Most of the plaques decorating the pillars of the majestic arches linking historic Chinatown to downtown Vancouver have been missing for about a year.
That’s how long Kelly Ip has been in touch with city staff about replacing the panels lost from West Pender Street’s Chinatown Millennium Gate. He was formerly the vice president of the now-defunct Vancouver Chinatown Millennium Society, the group that championed the landmark’s construction.
According to Ip, Daniel Ho, who works nearby as office manager of the Vancouver Chinatown Merchants Association, noticed the metal plates gone on June 5, 2014, likely stolen to sell as scrap metal.

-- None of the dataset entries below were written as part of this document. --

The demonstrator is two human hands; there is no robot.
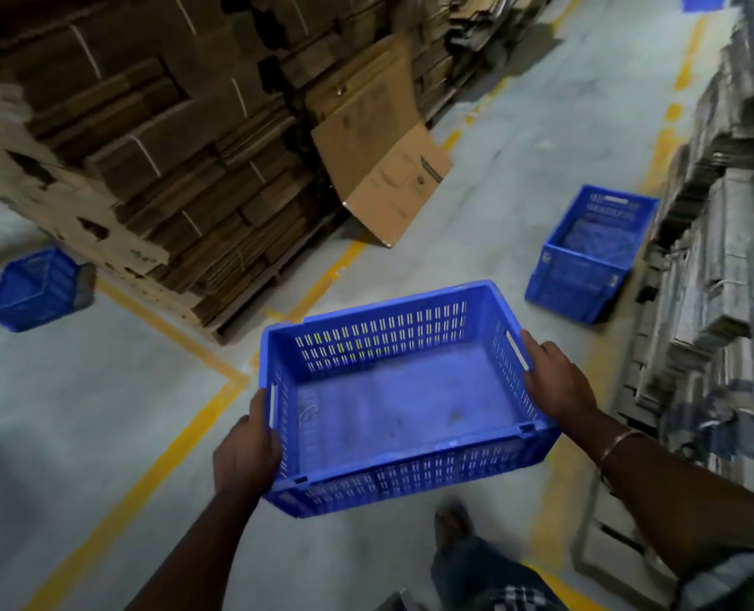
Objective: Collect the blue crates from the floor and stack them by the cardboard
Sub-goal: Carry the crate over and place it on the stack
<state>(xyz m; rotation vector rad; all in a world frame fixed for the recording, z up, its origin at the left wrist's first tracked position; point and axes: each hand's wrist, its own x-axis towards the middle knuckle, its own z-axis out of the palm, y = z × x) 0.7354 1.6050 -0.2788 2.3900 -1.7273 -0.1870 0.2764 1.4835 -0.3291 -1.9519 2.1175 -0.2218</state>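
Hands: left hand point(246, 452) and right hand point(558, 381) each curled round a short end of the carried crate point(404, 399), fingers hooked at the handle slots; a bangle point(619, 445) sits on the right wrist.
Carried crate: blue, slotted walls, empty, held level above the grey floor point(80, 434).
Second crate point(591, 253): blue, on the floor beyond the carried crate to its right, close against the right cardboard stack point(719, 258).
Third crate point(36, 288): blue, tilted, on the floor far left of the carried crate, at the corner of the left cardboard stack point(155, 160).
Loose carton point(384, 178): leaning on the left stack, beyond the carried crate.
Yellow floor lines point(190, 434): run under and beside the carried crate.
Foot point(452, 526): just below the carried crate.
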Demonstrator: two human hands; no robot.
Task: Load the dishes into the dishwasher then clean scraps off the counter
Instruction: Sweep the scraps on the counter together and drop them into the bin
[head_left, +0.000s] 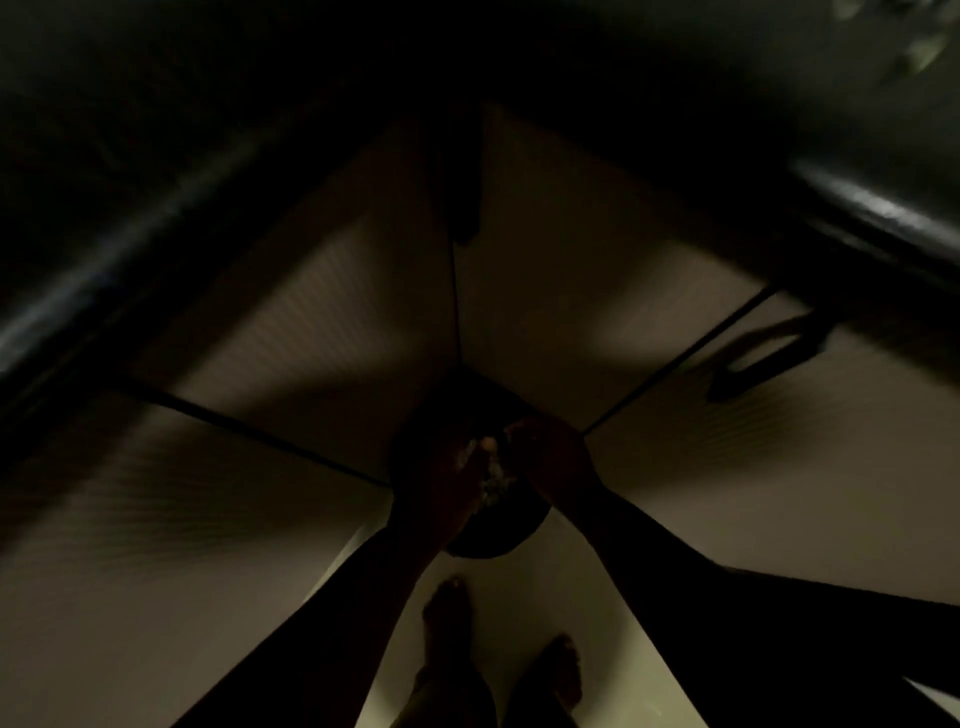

That same day, Ip, a sought-after marriage commissioner and a former federal government manager, got in touch with city hall about the situation.
Spanning Pender just west of Shanghai Alley, site of the first Chinese settlement in the city, the gate is the pride of the ethnic community, serving as the starting point of Chinese New Year parades since it was dedicated in 2002. It’s also a popular tourist attraction.
“We informed city hall about it, but nothing has happened,” Ip told the Straight at the archway.
He counted 18 missing plaques that contained the names of individuals and institutional donors that helped construct the commemorative structure, which was funded mostly by the federal, provincial, and municipal governments at the time.
According to him, these were actually substitute panels installed after the original plaques were vandalized through graffiti a few years ago.
The bronze rings that encircle the bases of the four pillars of the three-storey-high gateway have not yet been stripped away by thieves. The two stone lions guarding the western side are grimy, and in need of a wash. Ip noted that the gate is city property.
City hall didn’t respond to an interview request.
“It’s so ugly,” Ip said, pointing to the now smeary surfaces the plaques were taken from. “It’s such an eyesore. It shouldn’t stay like this for a year.”